### What you have to do
Go to the line with "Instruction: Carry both" in the material below and copy from there through the line with "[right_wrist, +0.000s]", exactly. Pictures are not copied.

### Data section
—————
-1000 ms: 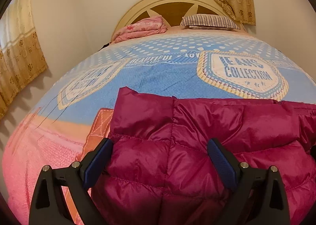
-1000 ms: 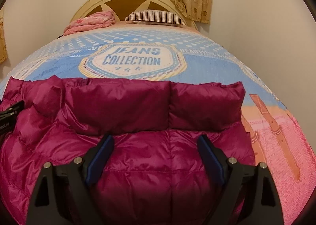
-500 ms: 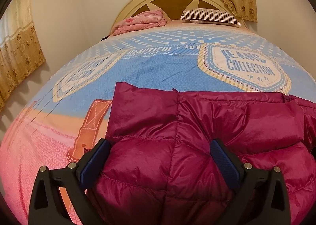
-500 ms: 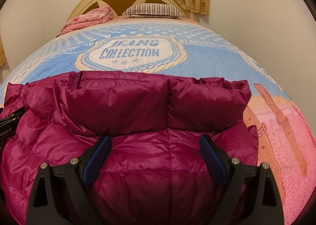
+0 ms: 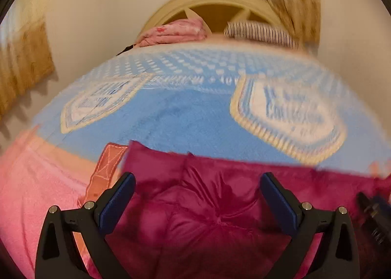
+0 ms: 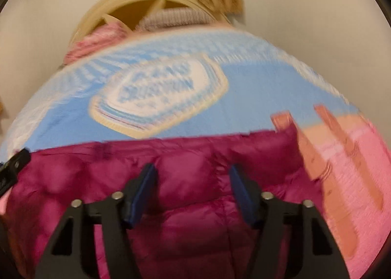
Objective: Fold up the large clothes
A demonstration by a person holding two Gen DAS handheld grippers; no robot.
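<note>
Magenta puffer jacket [image 5: 220,205] lies flat on the bed's blue-and-pink blanket [image 5: 190,117], near its foot end. Left claw [image 5: 196,199] over jacket, jaws spread wide, gripping nothing. Right claw [image 6: 193,193] over jacket, jaws narrower but apart, fabric between them; contact unclear through blur. Striped pillow [image 5: 261,33] and folded pink bedding [image 5: 173,32] at headboard.

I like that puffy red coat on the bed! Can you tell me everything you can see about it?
The magenta quilted puffer jacket looks shiny and padded, stitched into puffy sections with wrinkles. It lies spread across the near part of the blue and pink bedspread, its far edge running almost straight. The open left gripper and the narrower, still open right gripper hang over it; whether their blue-padded fingers touch it is unclear. The pictures are blurred, so finer details are lost.
</note>
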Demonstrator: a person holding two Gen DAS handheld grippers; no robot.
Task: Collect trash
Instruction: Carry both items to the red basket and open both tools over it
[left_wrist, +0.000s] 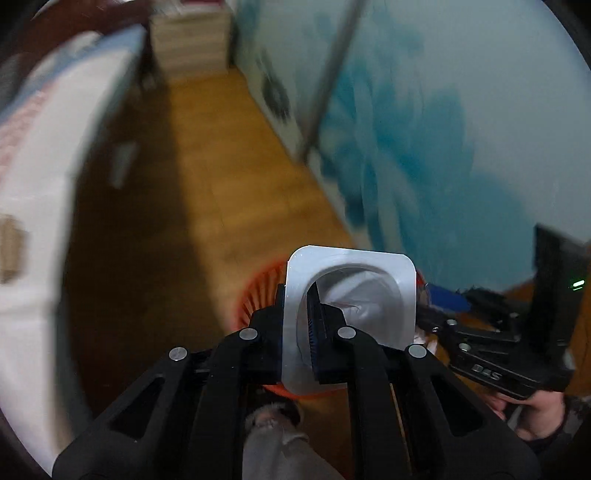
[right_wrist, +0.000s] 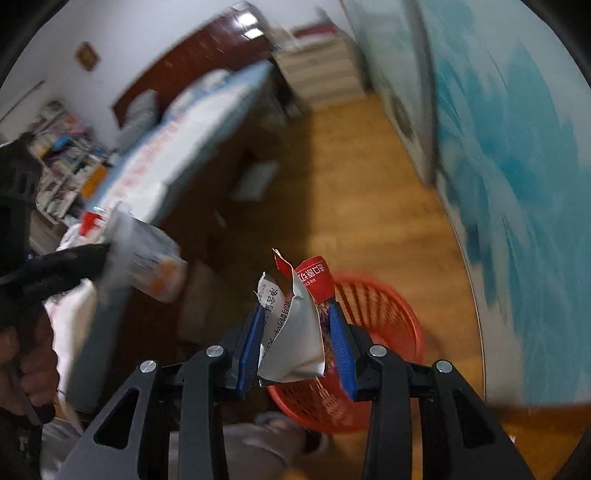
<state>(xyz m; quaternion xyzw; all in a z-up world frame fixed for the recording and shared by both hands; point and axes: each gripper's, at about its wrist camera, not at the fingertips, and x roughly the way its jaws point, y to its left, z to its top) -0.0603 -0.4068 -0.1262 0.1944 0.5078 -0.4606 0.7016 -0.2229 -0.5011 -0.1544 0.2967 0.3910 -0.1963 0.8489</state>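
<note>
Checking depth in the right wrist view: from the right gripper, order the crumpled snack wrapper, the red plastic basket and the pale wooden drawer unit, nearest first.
1. Crumpled red-and-silver snack wrapper, clamped in the right gripper.
2. Red plastic basket, on the floor just beyond, to the right.
3. Pale wooden drawer unit, far end of the room, top.

1. The floor (left_wrist: 229, 155) is orange-brown wood planking, running between a bed and a blue-patterned wall.
2. A red slatted basket (right_wrist: 388, 325) stands on the floor near the wall.
3. The bed (right_wrist: 192, 140) carries a white cover with pink and blue print.
4. A pale drawer unit (left_wrist: 192, 40) stands at the floor's far end.
</note>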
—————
### Answer section
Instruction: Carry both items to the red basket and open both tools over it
[left_wrist, +0.000s] 
[right_wrist, +0.000s] 

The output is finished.